§ Task brief:
Find and copy each line of the listing below that has the word "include" in it.
[Dataset extract]
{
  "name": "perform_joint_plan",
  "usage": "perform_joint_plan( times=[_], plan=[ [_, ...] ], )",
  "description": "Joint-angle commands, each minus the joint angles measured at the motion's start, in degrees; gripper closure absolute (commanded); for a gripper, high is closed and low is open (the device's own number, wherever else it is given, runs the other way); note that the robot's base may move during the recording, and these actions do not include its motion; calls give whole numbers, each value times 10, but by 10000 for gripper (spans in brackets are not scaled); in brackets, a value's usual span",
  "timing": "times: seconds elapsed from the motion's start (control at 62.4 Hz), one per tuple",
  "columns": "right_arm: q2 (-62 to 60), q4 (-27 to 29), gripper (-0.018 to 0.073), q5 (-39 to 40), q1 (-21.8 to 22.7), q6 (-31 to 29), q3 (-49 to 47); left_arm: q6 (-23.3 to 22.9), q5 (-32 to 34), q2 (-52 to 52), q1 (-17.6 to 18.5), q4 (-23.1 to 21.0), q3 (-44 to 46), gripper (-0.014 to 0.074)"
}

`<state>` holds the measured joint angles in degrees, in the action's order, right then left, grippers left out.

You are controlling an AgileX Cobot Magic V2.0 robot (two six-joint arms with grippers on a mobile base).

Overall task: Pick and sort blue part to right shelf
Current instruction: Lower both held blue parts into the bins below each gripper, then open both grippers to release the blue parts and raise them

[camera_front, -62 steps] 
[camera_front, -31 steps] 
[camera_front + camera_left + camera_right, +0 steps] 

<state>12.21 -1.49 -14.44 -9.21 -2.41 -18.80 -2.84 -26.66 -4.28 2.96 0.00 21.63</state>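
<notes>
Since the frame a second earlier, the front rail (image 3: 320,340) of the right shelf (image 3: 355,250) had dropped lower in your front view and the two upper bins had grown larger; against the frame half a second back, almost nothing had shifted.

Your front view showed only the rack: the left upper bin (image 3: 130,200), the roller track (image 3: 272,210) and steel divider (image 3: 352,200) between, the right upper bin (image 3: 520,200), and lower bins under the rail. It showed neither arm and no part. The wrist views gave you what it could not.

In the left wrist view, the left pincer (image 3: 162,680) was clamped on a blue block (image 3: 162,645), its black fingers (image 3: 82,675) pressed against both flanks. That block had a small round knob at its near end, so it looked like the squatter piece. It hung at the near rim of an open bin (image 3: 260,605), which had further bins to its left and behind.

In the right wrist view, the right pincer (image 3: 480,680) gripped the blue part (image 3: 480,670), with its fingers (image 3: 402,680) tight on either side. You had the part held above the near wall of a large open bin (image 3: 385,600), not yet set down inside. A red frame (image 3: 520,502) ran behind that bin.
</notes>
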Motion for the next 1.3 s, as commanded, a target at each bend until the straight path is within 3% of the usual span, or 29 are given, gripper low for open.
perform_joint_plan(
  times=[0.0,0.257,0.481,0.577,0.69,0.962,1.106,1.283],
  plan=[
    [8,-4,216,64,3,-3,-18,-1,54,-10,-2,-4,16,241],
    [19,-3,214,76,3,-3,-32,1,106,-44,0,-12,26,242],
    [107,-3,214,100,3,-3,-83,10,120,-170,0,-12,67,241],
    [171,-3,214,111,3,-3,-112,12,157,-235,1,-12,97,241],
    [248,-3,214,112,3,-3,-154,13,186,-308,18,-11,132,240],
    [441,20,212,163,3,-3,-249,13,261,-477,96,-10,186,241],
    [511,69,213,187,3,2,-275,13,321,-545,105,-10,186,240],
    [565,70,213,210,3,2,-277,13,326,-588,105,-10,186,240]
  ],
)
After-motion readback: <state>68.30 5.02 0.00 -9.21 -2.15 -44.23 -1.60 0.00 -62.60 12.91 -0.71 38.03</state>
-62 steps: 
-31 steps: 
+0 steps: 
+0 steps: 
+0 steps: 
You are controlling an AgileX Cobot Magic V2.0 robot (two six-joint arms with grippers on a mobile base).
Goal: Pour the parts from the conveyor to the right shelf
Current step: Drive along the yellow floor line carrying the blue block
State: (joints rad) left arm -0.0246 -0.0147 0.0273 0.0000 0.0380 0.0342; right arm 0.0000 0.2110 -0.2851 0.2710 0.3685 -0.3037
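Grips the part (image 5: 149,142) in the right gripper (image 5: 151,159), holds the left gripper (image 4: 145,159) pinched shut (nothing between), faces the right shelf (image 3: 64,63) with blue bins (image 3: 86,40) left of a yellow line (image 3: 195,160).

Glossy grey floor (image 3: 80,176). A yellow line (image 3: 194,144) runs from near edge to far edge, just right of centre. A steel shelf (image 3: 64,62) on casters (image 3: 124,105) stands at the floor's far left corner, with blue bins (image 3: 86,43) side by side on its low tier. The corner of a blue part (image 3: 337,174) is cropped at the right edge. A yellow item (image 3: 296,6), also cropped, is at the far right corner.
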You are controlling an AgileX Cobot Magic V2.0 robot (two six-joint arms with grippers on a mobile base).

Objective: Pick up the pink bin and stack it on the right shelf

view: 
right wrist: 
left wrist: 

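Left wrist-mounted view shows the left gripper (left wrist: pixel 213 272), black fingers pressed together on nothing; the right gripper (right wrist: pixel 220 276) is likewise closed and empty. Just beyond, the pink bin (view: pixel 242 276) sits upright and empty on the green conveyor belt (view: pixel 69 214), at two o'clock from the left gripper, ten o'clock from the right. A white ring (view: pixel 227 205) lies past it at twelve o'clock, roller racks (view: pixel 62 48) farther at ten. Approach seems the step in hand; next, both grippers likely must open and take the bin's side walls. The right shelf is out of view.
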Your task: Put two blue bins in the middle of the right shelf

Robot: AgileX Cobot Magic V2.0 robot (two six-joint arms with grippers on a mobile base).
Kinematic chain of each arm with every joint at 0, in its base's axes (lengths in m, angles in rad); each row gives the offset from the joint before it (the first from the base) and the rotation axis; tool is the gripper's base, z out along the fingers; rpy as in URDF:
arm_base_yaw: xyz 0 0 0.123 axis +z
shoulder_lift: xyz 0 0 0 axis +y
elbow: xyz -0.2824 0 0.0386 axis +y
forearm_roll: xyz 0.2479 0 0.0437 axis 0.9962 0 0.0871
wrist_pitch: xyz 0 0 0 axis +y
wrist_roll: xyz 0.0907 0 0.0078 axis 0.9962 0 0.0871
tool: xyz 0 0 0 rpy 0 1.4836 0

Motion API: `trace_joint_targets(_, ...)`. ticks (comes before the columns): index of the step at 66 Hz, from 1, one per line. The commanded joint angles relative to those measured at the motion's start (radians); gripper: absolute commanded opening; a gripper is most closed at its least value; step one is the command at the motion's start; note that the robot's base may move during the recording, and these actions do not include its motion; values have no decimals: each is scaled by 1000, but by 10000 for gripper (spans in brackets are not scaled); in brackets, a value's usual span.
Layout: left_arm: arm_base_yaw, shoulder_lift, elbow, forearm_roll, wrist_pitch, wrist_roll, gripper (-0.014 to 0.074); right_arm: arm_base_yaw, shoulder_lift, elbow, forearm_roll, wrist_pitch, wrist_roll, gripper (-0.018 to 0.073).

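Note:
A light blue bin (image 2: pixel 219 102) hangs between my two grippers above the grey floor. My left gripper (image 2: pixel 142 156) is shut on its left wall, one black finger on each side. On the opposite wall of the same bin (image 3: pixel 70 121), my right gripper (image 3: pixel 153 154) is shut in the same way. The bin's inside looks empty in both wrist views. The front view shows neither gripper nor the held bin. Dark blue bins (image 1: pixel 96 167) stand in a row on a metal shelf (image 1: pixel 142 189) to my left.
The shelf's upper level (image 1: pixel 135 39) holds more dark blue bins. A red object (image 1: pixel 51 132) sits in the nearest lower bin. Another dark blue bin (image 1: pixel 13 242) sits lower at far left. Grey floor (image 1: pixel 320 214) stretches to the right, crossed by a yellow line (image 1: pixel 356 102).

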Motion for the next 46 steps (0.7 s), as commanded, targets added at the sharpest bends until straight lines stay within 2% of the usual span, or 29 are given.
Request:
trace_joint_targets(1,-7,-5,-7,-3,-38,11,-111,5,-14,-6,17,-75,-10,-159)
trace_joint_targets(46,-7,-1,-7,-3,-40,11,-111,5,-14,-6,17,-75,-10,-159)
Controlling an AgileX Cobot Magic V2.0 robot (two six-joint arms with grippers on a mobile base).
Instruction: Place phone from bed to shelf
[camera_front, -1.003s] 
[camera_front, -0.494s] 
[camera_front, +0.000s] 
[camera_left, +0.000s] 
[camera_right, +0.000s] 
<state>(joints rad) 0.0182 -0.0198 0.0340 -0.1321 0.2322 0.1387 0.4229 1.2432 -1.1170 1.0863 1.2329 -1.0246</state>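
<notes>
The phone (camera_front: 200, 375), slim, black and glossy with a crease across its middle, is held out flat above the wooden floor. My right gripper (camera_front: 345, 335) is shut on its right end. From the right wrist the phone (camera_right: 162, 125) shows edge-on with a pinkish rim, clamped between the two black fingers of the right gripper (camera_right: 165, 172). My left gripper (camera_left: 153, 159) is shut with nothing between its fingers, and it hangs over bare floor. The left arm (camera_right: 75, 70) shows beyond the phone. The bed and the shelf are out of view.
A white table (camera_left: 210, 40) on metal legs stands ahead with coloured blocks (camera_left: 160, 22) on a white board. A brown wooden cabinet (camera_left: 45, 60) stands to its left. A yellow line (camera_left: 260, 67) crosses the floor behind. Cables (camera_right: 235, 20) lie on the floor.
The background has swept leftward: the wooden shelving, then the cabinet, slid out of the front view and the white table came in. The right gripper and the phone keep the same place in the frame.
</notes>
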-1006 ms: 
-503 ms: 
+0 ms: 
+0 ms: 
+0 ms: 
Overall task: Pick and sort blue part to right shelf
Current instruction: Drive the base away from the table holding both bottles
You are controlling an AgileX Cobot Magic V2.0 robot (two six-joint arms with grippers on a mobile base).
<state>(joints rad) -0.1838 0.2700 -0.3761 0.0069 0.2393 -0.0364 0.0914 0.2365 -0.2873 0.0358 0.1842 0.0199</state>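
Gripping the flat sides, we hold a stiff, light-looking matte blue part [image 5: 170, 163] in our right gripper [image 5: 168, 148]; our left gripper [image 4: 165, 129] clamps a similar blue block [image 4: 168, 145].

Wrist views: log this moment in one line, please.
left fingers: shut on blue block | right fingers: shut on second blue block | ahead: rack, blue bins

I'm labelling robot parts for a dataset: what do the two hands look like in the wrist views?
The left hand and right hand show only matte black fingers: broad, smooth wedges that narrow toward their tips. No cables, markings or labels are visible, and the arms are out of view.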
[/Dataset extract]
§ Response below:
  "description": "Joint-angle commands, each minus the joint angles measured at the motion's start, in degrees; gripper closure absolute (commanded); for a gripper, high is closed and low is open (the device's own number, wherever else it is given, runs the other way); note that the robot's base may move during the recording, and these actions do not include its motion; calls give whole numbers, each value times 10, but by 10000 for gripper (spans in brackets are not scaled); in brackets, a value's usual span",
Motion API: `trace_joint_targets(_, ...)`. ticks (comes before the columns): index of the step at 66 Hz, from 1, one per line. The commanded joint angles relative to those measured at the motion's start (radians); gripper: absolute commanded opening; a gripper is most closed at its least value; step one is the command at the motion's start; note that the robot's base may move during the recording, and these actions do not include its motion; values have no decimals: each is scaled by 1000, but by 10000 for gripper (spans in brackets are not scaled); in brackets, a value's usual span.

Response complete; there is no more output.